→ Instructions for the task
Select from the data all lines with the word "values".

→ Records contained in a dataset
--

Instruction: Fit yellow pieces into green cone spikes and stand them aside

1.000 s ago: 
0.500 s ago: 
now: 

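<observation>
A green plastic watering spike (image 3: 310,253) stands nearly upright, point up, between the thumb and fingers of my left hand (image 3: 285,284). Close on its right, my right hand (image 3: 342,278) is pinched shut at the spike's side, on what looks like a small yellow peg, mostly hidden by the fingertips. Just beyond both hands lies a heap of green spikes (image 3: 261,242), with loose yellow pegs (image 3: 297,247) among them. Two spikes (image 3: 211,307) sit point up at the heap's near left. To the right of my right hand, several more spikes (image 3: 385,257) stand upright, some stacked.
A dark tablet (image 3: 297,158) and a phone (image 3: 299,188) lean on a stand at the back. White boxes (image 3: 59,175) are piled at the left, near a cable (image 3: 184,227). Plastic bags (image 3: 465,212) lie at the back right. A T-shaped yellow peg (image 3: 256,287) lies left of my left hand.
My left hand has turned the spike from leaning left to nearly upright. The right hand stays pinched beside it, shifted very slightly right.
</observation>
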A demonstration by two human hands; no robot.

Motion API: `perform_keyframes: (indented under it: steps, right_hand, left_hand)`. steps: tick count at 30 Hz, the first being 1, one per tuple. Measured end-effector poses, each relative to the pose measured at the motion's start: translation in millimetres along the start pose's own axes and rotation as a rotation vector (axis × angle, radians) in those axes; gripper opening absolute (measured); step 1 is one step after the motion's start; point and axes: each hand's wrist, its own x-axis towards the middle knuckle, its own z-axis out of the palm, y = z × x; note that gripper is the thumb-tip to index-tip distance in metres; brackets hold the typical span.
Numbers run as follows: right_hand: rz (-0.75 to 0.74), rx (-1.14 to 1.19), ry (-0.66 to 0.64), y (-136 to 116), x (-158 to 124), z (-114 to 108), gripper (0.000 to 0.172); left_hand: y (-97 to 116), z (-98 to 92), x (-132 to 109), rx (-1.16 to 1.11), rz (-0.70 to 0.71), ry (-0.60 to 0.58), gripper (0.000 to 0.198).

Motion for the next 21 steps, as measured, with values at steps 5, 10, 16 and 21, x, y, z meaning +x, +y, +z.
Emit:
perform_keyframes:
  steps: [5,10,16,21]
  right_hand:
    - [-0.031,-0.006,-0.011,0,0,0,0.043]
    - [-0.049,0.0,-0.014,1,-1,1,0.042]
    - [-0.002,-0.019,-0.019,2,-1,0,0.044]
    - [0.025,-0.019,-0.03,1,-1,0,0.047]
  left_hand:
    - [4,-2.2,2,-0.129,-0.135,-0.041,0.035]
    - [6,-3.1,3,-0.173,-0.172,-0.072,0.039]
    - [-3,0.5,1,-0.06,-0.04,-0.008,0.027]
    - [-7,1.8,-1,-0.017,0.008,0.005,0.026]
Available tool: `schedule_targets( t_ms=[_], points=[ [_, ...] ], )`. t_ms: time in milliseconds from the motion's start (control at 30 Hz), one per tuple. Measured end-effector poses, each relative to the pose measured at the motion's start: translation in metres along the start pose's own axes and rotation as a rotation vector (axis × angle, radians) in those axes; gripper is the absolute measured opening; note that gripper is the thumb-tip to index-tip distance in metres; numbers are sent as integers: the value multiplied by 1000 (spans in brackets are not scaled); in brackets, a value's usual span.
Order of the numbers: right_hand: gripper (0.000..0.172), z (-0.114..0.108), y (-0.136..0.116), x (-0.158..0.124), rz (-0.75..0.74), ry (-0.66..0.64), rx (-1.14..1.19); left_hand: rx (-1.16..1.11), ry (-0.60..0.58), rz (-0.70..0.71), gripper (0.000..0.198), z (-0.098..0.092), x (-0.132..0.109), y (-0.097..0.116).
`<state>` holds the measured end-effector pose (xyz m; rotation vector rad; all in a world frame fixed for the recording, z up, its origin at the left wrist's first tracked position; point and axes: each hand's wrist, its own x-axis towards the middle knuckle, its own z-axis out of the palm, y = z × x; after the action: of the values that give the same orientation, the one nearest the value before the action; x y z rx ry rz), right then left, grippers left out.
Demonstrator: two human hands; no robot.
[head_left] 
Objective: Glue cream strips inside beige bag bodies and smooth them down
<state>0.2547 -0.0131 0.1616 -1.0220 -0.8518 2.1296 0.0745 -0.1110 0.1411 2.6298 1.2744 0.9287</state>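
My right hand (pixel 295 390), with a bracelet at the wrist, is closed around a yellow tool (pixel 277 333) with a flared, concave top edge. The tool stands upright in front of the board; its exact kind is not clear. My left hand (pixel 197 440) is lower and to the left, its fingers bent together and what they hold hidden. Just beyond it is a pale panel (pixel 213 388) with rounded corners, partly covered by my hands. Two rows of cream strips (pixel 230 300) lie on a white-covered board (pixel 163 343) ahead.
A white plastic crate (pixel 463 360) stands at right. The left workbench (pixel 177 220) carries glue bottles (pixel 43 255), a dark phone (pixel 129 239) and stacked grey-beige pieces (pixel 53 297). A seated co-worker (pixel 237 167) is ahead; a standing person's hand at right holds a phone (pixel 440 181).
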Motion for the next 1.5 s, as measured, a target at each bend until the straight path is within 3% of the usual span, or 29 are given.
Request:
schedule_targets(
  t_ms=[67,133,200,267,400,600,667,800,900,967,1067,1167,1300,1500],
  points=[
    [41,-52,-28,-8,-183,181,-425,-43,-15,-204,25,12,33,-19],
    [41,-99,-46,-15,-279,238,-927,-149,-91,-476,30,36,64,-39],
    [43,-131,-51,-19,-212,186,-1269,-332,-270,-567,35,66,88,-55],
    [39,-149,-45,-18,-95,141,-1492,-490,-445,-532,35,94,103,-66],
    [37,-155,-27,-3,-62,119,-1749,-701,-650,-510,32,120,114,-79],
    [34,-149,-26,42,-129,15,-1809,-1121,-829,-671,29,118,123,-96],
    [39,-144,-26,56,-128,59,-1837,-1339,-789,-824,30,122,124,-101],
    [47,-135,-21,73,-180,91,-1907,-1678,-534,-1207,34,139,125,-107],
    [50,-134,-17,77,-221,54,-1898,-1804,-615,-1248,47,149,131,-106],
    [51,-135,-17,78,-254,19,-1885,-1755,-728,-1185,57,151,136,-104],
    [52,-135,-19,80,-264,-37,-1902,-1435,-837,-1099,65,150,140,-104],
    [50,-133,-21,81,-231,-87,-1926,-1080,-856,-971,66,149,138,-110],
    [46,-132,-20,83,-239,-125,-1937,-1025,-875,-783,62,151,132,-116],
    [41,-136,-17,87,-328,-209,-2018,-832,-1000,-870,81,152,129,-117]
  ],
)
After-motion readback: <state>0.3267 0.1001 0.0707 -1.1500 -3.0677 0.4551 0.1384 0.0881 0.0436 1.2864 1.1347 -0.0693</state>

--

→ Solution to the exercise
Motion for the next 21 steps, as measured, with values at steps 5, 10, 16 and 21, x, y, z meaning +x, +y, +z.
`<state>` holds the measured end-effector pose (xyz m; rotation vector rad; all in a world frame fixed for the recording, z up, its origin at the left wrist's first tracked position; point and axes: each hand's wrist, its own x-axis towards the middle knuckle, its own z-axis out of the palm, y = z × x; after the action: of the values that give the same orientation, the one nearest the value before the action; x y z rx ry rz), right then left, grippers left out.

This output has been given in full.